Anyawy, I'm not yet prepared to claim that national law should require external review either for academic journals or for the publisher of 1421. But if we agree that this is the case, what is to stop someone from making up the most outlandish claims just to sell books, as looks likely in this case? Can the market ever stop this from happening? One can imagine that if people who enjoy reading history books learn that one publisher's books are completely untrustworthy, then they might stop buying them. However, only a minority of readers ever check the publisher before purchasing a book. Also, is it the role of a publisher to only provide some semblance of the truth, or are they simply supposed to get stuff out there that people want to buy and then let the customer decide on quality? Part of me chooses the latter, but these fake claims actually do cause harm to people, so....

I don't know. It's all quite interesting and I am afraid my questions wander more than pierce.

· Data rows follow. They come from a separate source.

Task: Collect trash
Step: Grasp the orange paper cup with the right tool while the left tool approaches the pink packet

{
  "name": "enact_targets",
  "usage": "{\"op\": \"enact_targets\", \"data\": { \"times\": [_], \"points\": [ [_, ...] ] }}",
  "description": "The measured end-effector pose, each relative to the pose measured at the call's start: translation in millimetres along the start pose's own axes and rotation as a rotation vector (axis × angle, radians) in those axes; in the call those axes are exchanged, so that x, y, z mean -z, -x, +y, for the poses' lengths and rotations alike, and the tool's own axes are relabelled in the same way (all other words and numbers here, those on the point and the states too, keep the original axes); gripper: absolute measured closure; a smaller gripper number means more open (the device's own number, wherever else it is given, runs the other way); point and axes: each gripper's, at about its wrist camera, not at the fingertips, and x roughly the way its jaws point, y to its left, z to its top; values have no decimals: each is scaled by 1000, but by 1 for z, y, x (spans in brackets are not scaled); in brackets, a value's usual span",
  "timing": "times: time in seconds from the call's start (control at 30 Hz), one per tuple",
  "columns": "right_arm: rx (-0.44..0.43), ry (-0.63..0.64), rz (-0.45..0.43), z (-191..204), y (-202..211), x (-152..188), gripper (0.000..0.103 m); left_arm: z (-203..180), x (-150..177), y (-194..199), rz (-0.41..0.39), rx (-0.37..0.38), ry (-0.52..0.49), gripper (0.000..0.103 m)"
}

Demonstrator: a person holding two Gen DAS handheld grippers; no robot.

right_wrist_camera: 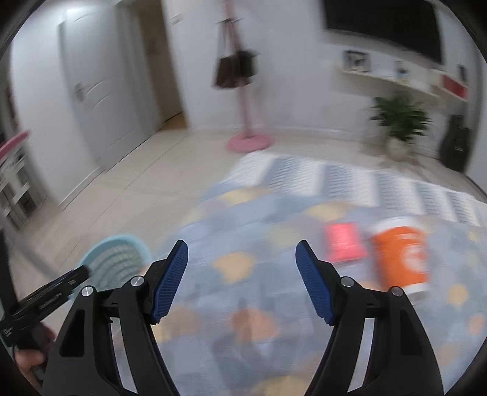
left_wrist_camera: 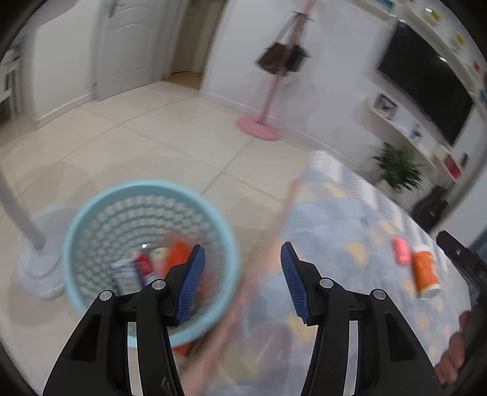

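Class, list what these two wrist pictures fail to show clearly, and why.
- Items inside the blue basket, left wrist view: blurred, partly behind the left tool.
- Print on the orange cup and pink packet, right wrist view: motion blur.
- Person: only fingers show, cut by the edge.

A pink metal coat stand with a round base stands on the pale tiled floor against the white wall. A dark brown handbag hangs from its pole. Left of the stand is a white panelled door; right of it, a green potted plant, and above that a black wall-mounted television.
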Motion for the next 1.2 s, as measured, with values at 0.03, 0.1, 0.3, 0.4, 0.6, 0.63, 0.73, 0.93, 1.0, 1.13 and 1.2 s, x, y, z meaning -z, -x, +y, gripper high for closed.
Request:
{"op": "enact_targets", "data": {
  "times": [0.03, 0.1, 0.3, 0.4, 0.6, 0.63, 0.73, 0.93, 1.0, 1.13, 1.2],
  "points": [
    [34, -16, -19, -20, 5, -3, 33, -13, -1, -1, 0, 26, -16, 52],
    [83, -32, -36, -51, 8, -7, 33, -40, -3, -5, 18, 92, -41, 50],
    [196, -127, 1, -134, -5, 3, 31, -125, -14, -23, 52, 281, -133, 42],
    [165, -150, 86, -153, -29, 15, 28, -161, -12, -50, 101, 366, -153, 40],
    [166, -150, 171, -154, -64, 29, 28, -205, 1, -117, 227, 428, -130, 41],
    [167, -157, 176, -154, -67, 31, 28, -209, 4, -124, 235, 424, -129, 41],
    [142, -196, 183, -157, -71, 40, 28, -217, 10, -141, 252, 431, -112, 41],
    [119, -291, 152, -181, -65, 53, 40, -234, 20, -159, 287, 445, -105, 33],
    [140, -323, 134, -187, -60, 55, 41, -241, 23, -166, 297, 440, -117, 33],
    [198, -413, 93, -198, -45, 64, 41, -253, 29, -172, 282, 414, -152, 33],
    [202, -436, 75, -201, -39, 68, 41, -260, 31, -176, 272, 394, -175, 33]
  ]
}}
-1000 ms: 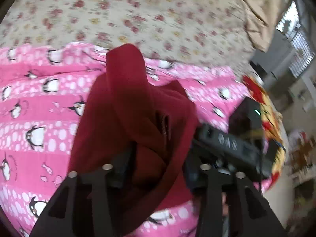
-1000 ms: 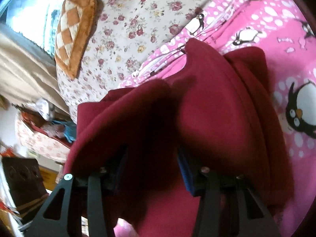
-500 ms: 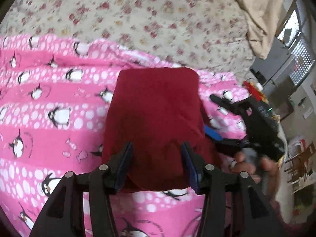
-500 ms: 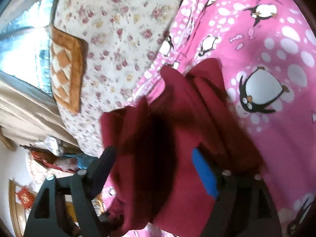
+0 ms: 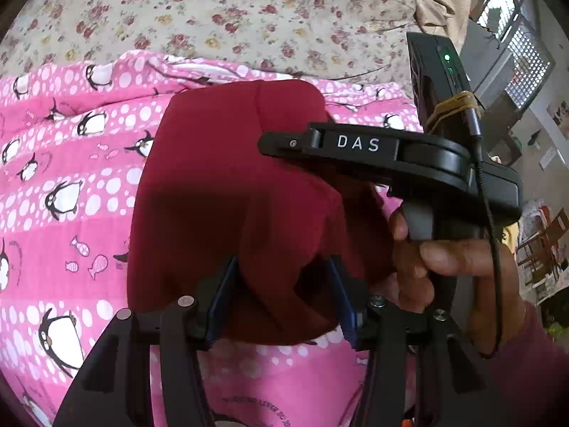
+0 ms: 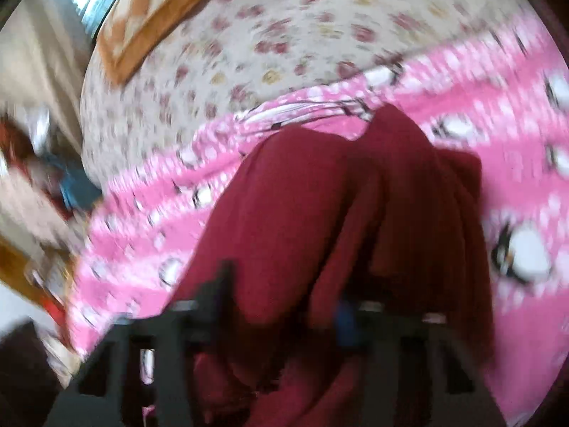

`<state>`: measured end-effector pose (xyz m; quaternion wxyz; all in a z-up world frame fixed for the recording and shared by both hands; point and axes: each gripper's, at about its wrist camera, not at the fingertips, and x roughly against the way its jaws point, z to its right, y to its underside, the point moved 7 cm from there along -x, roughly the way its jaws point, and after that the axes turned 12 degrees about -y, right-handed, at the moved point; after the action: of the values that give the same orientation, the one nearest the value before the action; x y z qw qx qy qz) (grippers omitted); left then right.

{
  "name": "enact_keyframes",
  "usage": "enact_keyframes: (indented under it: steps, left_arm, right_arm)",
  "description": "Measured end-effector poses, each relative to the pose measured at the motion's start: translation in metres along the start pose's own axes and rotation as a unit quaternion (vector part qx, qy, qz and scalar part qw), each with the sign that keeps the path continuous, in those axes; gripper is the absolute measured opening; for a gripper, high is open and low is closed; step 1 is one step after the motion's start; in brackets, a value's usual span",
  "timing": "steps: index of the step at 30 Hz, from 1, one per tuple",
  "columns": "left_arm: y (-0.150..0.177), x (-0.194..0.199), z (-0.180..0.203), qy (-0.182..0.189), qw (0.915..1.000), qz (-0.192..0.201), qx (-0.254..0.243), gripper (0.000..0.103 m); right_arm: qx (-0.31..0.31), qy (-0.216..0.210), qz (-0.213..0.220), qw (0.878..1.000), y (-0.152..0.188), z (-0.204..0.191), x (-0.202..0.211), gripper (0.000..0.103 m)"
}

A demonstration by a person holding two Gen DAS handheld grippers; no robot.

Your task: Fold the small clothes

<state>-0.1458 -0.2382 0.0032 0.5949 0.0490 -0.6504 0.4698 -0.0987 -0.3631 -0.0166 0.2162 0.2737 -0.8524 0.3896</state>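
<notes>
The dark red garment (image 5: 227, 192) lies bunched on the pink penguin blanket (image 5: 64, 192), which is spread over the flowered bedspread (image 5: 227, 10). The garment's far edge sits near the blanket's far edge, where the bedspread begins.

The left claw (image 5: 282, 293) stands wide, its blue-padded fingers (image 5: 222, 293) on either side of the garment's near fold; the cloth fills the gap between them, and the pads do not look pressed together.

The right claw (image 5: 281, 142) reaches in from the right of the garment, its black arm lying across the cloth's upper right part. The person's hand (image 5: 441, 259) grips its handle just beside the garment. In the right wrist view the picture is blurred: the garment (image 6: 320, 213) covers the claw's fingers, and I cannot tell whether it is wide or narrow.
</notes>
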Motion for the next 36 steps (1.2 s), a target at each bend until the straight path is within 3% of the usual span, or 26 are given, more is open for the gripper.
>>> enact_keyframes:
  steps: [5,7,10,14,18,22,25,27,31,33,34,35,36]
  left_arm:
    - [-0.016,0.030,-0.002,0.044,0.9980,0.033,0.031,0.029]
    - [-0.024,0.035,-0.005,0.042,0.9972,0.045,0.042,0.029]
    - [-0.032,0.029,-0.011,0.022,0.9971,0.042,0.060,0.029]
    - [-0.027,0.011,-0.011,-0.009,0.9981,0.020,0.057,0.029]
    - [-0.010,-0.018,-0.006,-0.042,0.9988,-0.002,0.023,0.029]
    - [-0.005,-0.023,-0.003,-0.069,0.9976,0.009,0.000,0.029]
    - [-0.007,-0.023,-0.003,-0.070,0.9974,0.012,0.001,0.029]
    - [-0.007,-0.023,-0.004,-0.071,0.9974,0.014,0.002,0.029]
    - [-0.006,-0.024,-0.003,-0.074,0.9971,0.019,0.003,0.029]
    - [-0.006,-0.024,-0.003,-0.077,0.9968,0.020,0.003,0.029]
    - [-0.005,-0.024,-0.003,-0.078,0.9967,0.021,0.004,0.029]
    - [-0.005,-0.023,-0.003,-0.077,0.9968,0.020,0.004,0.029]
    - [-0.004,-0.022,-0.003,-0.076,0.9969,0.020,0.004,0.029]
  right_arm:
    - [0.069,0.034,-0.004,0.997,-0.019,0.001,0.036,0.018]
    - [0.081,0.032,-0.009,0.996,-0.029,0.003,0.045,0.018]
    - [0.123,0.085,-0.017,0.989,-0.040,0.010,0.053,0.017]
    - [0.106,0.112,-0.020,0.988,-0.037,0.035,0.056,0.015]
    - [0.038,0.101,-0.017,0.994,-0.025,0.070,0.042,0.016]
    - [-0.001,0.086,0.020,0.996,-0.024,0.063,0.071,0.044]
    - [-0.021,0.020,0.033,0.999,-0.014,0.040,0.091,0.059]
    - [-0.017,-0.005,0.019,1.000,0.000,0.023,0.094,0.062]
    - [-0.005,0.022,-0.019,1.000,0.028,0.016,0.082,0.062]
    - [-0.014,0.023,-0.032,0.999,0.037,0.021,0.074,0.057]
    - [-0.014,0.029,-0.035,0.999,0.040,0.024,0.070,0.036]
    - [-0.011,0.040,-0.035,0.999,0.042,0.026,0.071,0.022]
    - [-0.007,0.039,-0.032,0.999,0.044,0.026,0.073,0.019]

As a final note, the 1421 author appears to have some new hypotheses, one of which is that the Maori of New Zealand are descended from Melanesians and perhaps Chinese people (actually the claim wasn't completely clear). As a linguist this seems utterly improbable. The problem is the Maori language. It's quite clearly Polynesian. I don't have the exact percentages on hand, but a majority of the vocabulary is easily seen as connected to Hawaiian. Now, Chinese is a completely different language family. Maori is as close to Chinese as Russian is to Choctaw. There's a little better shot with the mysterious Melanesian inheritance. Most melanesian languages are at least in the same overall family as Polynesian -- they are usually Austronesian languages. (The Austronesian language family seems to have originated in Taiwan several thousand years ago and stretches from Madagascar through parts of Papua New Guinea (that island is actually divided between Austronesian and non-Austronesian languages) into Melanesia, the Phillipines, Micronesia and all the way to Hawaii and Easter Island.) I haven't read the exact cultures and languages that the 1421 author is claiming, but I can't see how there is any timeline in which a non-Polynesian language evolves magically in the same way that the Polynesian languages did.

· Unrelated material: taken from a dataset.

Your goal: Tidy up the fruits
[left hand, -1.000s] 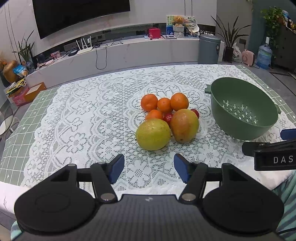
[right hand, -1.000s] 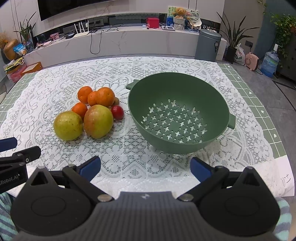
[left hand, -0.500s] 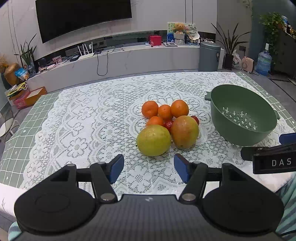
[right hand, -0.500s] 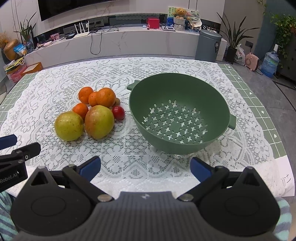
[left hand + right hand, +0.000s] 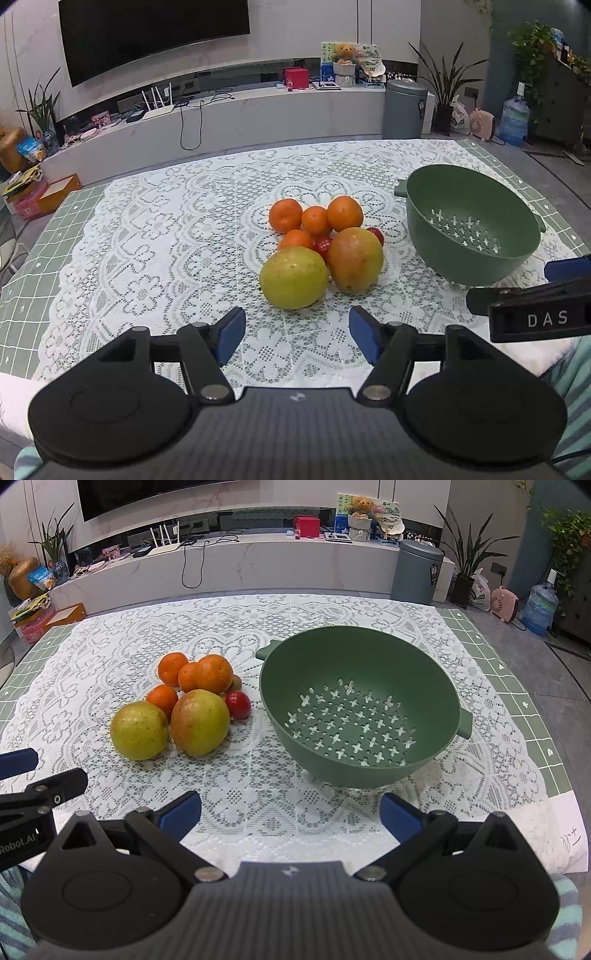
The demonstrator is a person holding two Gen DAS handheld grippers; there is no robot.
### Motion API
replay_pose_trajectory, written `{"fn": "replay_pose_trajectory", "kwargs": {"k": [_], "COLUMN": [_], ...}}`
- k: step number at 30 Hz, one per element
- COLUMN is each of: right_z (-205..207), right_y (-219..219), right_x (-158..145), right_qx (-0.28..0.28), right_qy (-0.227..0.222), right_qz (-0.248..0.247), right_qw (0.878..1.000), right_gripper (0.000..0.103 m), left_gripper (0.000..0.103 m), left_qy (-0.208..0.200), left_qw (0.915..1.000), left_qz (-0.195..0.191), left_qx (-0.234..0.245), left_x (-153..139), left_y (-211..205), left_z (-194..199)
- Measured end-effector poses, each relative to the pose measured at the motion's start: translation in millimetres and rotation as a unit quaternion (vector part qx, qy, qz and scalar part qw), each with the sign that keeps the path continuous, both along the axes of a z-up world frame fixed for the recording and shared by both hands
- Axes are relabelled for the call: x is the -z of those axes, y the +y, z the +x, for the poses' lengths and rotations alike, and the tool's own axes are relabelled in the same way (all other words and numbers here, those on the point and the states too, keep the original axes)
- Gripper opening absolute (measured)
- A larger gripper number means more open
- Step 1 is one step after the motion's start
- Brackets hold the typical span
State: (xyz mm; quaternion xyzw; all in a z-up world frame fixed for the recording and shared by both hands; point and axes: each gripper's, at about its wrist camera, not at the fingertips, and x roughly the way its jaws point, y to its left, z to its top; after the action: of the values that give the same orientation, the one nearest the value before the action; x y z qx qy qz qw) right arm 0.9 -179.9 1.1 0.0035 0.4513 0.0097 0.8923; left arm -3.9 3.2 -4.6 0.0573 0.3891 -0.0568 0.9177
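Fruits (image 5: 321, 251) sit clustered mid-desk on the lace cloth (image 5: 166, 258), beside the empty green colander (image 5: 364, 705) toward the desk's right edge. Left tongs (image 5: 297, 332) and right tongs (image 5: 290, 812) hover released over the near edge, grasping nothing.

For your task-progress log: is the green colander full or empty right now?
Empty. The green colander shows only its bare perforated bottom; all the fruit sits in a pile on the lace cloth beside it.
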Motion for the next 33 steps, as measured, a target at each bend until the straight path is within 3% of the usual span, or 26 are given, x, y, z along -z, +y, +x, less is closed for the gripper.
{"fn": "replay_pose_trajectory", "kwargs": {"k": [24,30,33], "right_z": [2.1,-2.8,-2.7], "right_y": [1.2,3.6,9.5], "right_x": [2.3,4.2,5.8], "right_qx": [-0.003,-0.031,-0.053], "right_qy": [0.001,-0.044,-0.063], "right_qz": [0.000,0.014,0.019], "right_qw": [1.000,0.998,0.996], "right_gripper": [0.099,0.099,0.096], "left_gripper": [0.076,0.075,0.069], "left_qy": [0.007,0.012,0.008], "left_qw": [1.0000,0.9999,0.9998], "left_qz": [-0.004,-0.009,-0.018], "left_qx": [-0.001,0.000,0.006], "left_x": [-0.4,4.0,6.9], "left_y": [2.7,7.1,9.7], "left_z": [1.0,5.8,9.4]}}
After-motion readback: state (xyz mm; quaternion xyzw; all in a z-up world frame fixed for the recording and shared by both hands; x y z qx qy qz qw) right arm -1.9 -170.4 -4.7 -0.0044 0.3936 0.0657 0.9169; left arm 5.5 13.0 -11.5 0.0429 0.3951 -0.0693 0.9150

Well, I don't really know what I am talking about here. I do language acquisition and intonation, not Austronesian historical work. I just have a hunch that the 1421 author didn't even bother to make up a way for the languages to work. But maybe he did. Maybe it's on page 422.

pacapaca

3 comments:

writtenwyrdd said...

I recall reading Donnelly's book on Atlantis, where he says things like, there are similarities between certain words meaning the same thing in the Old World and the New, therefore Atlantis must be the common factor.

I suppose there are a lot of people who read something like that and just accept it instead of scratching their heads at the false logic inherent in the proposition...

I now want to read that 1421 just to laugh... But first, I must find it used.

writtenwyrdd said...

Also, paca, what about the mitochondrial dna work that's being done? I bet that disproves a lot of what the 1421 author discusses.

Geoff Wade said...

Thanks Pacapaca,
You write a lot of sense. Just a small correction. The 1421exposed website is maintained by Michael Ross in New Zealand, and is contributed to by a range of perosns around the world.